Almost everyone has an opinion about something—a point of view—a take—an attitude. That is not what this blog is about. It’s about a writer’s point of view—a horse of an entirely different color. And now that I read that sentence, a horse is not a good metaphor for the writer’s POV. Twins might work, or fun house mirrors. 

In writing, point of view refers to whether the writing takes on a singular or plural perspective in either 1st person, 2nd person, or 3rd person. First person is the perspective of the writer. 1st person uses pronouns like “I,” “my,” “me,” or “we.” Second person is the perspective of the reader being directly addressed by the writer. You use pronouns like “you,” “your,” or “us.” Third person is the perspective of a different party who is neither writer nor reader.

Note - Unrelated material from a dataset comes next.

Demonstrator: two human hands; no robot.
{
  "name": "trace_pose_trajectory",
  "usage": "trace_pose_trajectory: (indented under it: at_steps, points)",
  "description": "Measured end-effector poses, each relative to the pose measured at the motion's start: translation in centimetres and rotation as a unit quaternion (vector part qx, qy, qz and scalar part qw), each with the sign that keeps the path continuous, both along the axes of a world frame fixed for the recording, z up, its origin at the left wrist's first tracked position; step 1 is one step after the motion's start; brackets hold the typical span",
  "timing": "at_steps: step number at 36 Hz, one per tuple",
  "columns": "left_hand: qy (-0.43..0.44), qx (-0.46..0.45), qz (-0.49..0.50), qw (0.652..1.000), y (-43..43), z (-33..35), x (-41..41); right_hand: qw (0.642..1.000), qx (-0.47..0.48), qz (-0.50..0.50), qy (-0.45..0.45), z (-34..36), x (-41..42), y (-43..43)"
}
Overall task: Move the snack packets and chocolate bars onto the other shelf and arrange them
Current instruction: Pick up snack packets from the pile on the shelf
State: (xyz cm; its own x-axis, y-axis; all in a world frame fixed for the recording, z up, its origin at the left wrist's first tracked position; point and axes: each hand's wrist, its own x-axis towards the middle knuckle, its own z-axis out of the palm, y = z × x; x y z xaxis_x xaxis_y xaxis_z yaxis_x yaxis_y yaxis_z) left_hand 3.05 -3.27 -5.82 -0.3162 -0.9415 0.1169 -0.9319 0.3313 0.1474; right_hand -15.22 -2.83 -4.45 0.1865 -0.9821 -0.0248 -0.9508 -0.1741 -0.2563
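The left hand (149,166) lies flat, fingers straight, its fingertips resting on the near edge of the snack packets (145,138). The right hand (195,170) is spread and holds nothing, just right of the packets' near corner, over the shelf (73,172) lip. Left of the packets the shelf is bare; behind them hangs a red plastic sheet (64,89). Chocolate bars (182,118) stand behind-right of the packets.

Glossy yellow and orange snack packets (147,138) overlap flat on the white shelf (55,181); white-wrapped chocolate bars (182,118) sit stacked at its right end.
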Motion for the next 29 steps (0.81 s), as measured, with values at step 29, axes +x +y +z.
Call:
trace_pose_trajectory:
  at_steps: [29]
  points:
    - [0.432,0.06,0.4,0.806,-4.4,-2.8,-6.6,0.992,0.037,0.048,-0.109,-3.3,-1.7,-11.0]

In third person, the pronouns are “she,” “his,” or “they.” At least that’s the historical perspective—before gender neutral pronouns became another thing to torment writers.

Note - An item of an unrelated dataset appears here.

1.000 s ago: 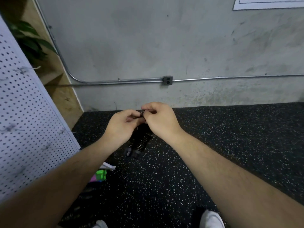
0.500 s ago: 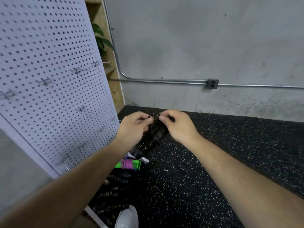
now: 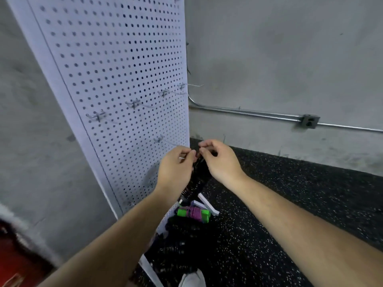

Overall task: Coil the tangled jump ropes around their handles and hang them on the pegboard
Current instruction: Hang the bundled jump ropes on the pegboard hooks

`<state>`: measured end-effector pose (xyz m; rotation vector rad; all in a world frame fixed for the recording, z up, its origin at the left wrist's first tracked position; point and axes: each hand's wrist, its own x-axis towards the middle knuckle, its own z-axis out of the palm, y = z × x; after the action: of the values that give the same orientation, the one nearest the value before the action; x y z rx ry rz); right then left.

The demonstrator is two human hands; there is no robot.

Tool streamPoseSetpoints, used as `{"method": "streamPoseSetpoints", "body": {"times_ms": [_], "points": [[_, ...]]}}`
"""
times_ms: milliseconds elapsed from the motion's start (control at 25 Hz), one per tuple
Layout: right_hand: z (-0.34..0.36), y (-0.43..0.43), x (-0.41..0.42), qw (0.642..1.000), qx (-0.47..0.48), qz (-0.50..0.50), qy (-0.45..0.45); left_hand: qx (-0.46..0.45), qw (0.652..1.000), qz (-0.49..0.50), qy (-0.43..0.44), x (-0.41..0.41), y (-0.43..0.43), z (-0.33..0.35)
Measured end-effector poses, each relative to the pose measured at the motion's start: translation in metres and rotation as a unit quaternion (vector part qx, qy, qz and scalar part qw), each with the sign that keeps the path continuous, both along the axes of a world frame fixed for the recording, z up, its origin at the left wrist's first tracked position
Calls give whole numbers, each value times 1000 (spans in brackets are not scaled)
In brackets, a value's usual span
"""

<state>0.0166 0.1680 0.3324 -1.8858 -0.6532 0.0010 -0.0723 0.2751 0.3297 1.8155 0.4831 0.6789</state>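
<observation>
A black jump rope (image 3: pixel 196 181), coiled round its handles, hangs between my two hands. My left hand (image 3: pixel 176 168) and my right hand (image 3: pixel 219 162) both pinch its top end with fingertips close together. The bundle sits just in front of the white pegboard (image 3: pixel 116 65), near its lower right edge and a little below a metal peg (image 3: pixel 159 139). More pegs (image 3: pixel 132 104) stand in a rising row higher on the board. On the floor lies a coiled rope with green handles and purple cord (image 3: pixel 193 213), beside a heap of black ropes (image 3: pixel 178 243).
A grey concrete wall (image 3: pixel 279 59) with a metal conduit (image 3: pixel 248 112) and an outlet box (image 3: pixel 309 121) runs behind. The black speckled rubber floor (image 3: pixel 290 204) spreads to the right. My white shoe (image 3: pixel 192 279) shows at the bottom. Something red (image 3: pixel 14 255) is at the lower left.
The view has swung left and up, so the pegboard fills the left side. Both hands have carried the black coiled rope up towards the board's lower pegs.
</observation>
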Motion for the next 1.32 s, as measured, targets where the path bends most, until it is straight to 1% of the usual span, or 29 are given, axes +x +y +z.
{"method": "streamPoseSetpoints", "body": {"times_ms": [80,200,280,360,480,600,800,920,1000,1120,1240,1320], "points": [[10,23,-2,1000,-2,4,10,2,1000,27,-8,-1,19,2],[24,48,-1,1000,-27,5,1,21,998,52,-10,2,40,6],[27,60,1,999,-43,6,-5,10,998,60,-17,7,52,8],[21,70,10,998,-55,0,-3,2,998,65,-5,14,61,6],[4,80,24,999,-51,-3,12,22,998,62,21,27,69,-5],[-8,87,38,998,-55,14,21,68,994,73,48,36,77,-11],[-23,98,54,998,-14,51,37,145,982,100,71,40,77,-20],[-41,96,54,997,25,74,23,182,977,88,59,35,80,-30],[-56,91,51,996,36,80,-7,231,967,79,76,27,80,-32],[-73,76,41,994,-7,93,-61,315,940,78,106,14,74,-39],[-83,55,22,992,-57,58,-98,381,917,87,86,-6,67,-54],[-89,47,6,985,-93,50,-134,410,906,72,81,-20,56,-70]]}}
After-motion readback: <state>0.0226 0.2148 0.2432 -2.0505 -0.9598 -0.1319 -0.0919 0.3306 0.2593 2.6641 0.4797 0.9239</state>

POV is critical in storytelling. When we write stories, we “narrate” them—in draft—final—manuscript, submission, and pitch. It is vital to select the right narrator’s position in the description of events. It comes from the Latin word, punctum visus, which literally means point sight. The viewpoint is where a writer points the sight of the reader. If you point your reader in the wrong direction of the story, you are kuput.[1] POV matters because it filters everything in the story.

There are at least four POV’s available in storytelling. These apply to fiction, nonfiction, creative nonfiction, and narrative nonfiction.

First person viewpoint is used when “I” am telling the story. The character is in the story, relating his or her experiences directly to the reader.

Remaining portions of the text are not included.